El hecho de que esta situación se deba a prácticas procesales legales pero abusivas de los defensores de las administraciones públicas genera desazón y desasosiego. Si intelectualmente ya cuesta creer -¡inocente!- que la Administración actúe en contra de la ley, dictando actos y resoluciones nulos o anulables, pensar en una Administración que actúa torticeramente en el plano procesal, poniendo trabas y generando dilaciones innecesarias a la actuación judicial, emocionalmente produce un importante desasosiego.

Por más que lo afirme solemnemente el artículo 103 de la Constitución, es un mito que «la Administración pública sirve con objetividad los intereses generales y actúa (…) con sometimiento pleno a la ley y al Derecho» y cuantos nos dedicamos profesionalmente a este ámbito jurídico constatamos diariamente deficiencias, irregularidades y auténticas vulneraciones de derechos y libertades de los ciudadanos (en 2022 el porcentaje de sentencias estimatorias en los juzgados superó el 50%). Precisamente nuestra labor consiste tanto en tratar de revertir esta situación, como en propiciar que la reversión se produzca en el menor tiempo posible, conscientes de que nada se parece tanto a la injusticia como la justicia tardía.

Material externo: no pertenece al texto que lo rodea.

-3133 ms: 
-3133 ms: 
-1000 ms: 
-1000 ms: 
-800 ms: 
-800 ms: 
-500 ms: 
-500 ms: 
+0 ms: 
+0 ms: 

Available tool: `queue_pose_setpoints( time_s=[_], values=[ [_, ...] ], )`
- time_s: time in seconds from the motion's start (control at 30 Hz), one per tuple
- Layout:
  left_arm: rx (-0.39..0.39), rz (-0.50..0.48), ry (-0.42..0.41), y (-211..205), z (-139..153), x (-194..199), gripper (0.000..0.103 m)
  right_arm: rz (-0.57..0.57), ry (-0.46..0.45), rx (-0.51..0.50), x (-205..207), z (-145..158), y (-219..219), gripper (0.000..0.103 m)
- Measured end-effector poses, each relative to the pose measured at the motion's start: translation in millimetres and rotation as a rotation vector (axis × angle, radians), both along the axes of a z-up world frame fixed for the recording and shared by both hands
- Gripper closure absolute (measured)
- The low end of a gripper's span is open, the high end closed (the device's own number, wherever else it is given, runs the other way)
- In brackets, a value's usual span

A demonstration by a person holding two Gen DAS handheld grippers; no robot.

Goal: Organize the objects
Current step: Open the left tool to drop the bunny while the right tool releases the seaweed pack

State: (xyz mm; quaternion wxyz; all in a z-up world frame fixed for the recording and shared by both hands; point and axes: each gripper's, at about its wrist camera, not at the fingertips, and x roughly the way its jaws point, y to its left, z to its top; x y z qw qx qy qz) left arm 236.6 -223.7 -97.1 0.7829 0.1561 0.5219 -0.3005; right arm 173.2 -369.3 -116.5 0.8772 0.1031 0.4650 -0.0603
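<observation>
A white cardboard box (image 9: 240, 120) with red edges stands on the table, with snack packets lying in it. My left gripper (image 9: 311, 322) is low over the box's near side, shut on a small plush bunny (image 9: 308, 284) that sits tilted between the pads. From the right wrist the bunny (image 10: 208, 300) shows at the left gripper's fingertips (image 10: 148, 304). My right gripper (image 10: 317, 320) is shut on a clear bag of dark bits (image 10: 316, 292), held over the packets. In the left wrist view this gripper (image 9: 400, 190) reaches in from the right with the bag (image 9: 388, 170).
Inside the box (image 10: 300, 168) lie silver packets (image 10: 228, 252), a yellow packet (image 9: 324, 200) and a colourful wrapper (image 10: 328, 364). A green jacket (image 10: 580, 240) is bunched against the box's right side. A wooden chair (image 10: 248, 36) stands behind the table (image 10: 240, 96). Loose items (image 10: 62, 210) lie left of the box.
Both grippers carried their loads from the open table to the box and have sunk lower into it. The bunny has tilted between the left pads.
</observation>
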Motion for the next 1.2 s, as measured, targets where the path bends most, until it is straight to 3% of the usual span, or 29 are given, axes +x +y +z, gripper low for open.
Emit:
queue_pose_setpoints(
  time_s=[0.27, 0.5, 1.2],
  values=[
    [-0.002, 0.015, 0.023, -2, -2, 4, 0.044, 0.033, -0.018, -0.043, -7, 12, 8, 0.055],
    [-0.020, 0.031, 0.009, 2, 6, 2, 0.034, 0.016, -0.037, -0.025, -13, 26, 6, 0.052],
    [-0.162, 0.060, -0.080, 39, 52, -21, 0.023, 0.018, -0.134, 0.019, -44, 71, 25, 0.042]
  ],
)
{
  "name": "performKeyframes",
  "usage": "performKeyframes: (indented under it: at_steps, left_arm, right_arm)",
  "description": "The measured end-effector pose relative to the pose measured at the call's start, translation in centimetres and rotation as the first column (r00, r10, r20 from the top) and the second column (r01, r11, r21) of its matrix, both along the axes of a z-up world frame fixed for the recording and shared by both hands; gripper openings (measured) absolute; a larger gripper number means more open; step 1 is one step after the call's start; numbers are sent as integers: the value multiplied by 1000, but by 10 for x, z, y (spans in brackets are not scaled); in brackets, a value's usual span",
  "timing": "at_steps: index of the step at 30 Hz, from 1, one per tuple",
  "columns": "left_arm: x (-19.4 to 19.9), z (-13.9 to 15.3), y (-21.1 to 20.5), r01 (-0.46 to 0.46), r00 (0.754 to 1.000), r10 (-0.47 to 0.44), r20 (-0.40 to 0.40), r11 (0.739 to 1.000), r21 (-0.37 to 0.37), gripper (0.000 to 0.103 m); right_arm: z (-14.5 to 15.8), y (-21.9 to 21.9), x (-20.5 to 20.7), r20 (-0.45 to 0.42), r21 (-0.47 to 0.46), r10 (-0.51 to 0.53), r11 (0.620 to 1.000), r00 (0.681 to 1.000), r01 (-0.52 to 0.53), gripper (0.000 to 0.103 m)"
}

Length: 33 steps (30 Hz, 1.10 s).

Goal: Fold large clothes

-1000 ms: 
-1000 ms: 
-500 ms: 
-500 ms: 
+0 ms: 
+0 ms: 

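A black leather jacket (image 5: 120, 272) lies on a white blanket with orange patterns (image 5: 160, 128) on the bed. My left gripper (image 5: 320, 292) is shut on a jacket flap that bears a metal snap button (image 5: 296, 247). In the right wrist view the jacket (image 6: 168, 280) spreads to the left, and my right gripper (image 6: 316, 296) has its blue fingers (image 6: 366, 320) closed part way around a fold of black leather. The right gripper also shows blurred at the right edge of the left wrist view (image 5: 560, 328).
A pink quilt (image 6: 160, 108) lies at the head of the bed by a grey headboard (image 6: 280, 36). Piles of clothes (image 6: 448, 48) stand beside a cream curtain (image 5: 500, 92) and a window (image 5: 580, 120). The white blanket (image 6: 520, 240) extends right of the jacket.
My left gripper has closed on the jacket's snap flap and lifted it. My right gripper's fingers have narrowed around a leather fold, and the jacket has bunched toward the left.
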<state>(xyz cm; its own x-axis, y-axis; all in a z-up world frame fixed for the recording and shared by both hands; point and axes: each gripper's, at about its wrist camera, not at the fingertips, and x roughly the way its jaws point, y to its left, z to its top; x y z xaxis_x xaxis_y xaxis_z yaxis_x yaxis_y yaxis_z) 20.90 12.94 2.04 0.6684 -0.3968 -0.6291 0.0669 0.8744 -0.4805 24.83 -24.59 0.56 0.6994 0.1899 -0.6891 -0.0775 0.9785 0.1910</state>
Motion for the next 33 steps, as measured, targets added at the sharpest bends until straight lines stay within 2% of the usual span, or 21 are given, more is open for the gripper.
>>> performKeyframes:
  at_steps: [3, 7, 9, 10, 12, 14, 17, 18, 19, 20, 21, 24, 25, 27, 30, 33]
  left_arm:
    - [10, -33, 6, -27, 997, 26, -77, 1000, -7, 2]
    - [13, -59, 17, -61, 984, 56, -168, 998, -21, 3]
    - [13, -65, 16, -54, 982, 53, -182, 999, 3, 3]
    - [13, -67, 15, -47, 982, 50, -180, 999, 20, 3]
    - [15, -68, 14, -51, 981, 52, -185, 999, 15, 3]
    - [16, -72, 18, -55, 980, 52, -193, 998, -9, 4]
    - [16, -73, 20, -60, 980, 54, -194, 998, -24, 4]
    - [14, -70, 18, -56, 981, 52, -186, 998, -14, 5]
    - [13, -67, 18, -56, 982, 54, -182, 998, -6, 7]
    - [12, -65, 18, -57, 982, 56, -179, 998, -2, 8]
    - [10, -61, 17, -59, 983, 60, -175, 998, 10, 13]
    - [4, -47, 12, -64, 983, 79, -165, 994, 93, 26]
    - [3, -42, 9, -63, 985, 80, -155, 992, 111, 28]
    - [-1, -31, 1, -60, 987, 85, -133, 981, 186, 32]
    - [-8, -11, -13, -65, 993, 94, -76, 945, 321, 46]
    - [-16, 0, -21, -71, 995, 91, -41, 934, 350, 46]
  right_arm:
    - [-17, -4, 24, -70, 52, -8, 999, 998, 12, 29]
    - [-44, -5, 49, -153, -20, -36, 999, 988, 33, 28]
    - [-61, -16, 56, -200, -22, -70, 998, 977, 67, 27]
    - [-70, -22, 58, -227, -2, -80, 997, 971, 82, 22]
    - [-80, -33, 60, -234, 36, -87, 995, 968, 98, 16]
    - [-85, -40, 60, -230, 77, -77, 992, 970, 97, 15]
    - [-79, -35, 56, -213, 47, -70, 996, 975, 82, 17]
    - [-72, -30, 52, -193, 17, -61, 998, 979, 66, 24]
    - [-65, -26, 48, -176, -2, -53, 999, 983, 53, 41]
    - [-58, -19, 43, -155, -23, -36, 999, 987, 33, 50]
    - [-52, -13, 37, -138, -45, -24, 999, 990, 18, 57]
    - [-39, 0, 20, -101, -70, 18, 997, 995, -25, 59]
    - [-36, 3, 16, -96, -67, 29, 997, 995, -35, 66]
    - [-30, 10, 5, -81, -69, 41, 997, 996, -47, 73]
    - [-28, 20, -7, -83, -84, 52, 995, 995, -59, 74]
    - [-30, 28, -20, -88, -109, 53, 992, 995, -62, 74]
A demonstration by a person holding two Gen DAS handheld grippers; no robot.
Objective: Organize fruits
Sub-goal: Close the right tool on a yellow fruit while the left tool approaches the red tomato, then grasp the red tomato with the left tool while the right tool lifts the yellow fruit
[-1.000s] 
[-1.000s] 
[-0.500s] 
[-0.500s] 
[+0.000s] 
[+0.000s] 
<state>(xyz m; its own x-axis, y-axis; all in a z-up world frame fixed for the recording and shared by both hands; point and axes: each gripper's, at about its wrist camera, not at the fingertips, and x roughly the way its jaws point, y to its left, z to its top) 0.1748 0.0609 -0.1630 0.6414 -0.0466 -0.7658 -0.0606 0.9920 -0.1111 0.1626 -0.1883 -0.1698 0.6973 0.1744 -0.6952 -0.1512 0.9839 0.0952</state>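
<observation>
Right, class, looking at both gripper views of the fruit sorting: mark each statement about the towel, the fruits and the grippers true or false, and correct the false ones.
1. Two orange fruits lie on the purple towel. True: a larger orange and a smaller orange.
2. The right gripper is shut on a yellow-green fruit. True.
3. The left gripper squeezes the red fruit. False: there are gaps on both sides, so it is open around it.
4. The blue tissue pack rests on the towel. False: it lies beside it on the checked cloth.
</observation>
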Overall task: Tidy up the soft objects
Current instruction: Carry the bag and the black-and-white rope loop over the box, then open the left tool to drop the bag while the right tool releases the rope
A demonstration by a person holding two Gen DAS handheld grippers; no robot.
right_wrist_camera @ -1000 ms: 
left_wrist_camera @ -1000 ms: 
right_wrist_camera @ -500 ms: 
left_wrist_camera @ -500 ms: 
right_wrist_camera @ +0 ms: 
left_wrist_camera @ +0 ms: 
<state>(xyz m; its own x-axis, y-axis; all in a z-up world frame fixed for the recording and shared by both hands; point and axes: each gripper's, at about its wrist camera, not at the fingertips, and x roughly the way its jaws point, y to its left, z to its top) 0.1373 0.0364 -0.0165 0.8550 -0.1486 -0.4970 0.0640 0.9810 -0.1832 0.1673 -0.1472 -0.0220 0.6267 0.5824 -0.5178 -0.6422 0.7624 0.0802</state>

La Administración -es decir, las autoridades que la dirigen o el personal a su servicio- se mueve muchas veces por su propio interés y se resiste a cambiar prácticas, reconocer errores o facilitar el impulso de los procedimientos… demostrando así su lado más humano e imperfecto. Si el ordenamiento, además, le ofrece cobertura suficiente para mantener esta situación, el resultado tiende a ser muy decepcionante para el respeto de los derechos individuales.

Pero aún hay más, pues existe una peligrosa cercanía entre los poderes públicos, de manera que el legislador se muestra comprensivo con algunas de esas prácticas abusivas. Un claro ejemplo es el abanico de privilegios procesales de los que dispone la Administración. Entre ellos, el procedimiento abreviado convertido en un elemento completamente disfuncional, pues la mayor parte de las veces dilata enormemente la consecución de una sentencia y, en el mejor de los casos, obliga a una tramitación más precipitada. En definitiva: hasta ahora la ordenación procesal obligaba a elegir entre lo malo y lo peor, teniendo siempre la Administración un poder decisorio excesivo e injustificado.

La nueva regulación cambia esta situación radicalmente. Si el administrado renuncia a la vista, la Administración solo podrá oponerse «argumentando a tal fin en qué hechos existe disconformidad y qué medios de prueba, distintos de los ya obrantes en actuaciones, habrían de ser practicados para despejar esa disconformidad», algo lógico para evitar una oposición injustificada y meramente dilatoria, arbitraria. Además, la facultad de renunciar a la vista no impedirá -como ocurría- que pueda existir un trámite final de conclusiones tras la contestación de la demanda, si así se solicitó al inicio del proceso.

No será hasta el 3 de abril cuando estas previsiones entren en vigor, si bien los plazos de interposición de los recursos permitirán impugnar decisiones notificadas a partir de febrero, beneficiándose ya de esta mejora procesal. El legislador, con acierto, ha entendido que a vecescorrer mucho no asegura llegar antes al destino; que pesa tanto o más una correcta planificación. Ahora nos toca a nosotros -justiciables y profesionales- hacer buena carrera.

Por José Ignacio Juárez Chicote, socio Departamento Derecho público y administrativo en Santiago Mediano Abogados.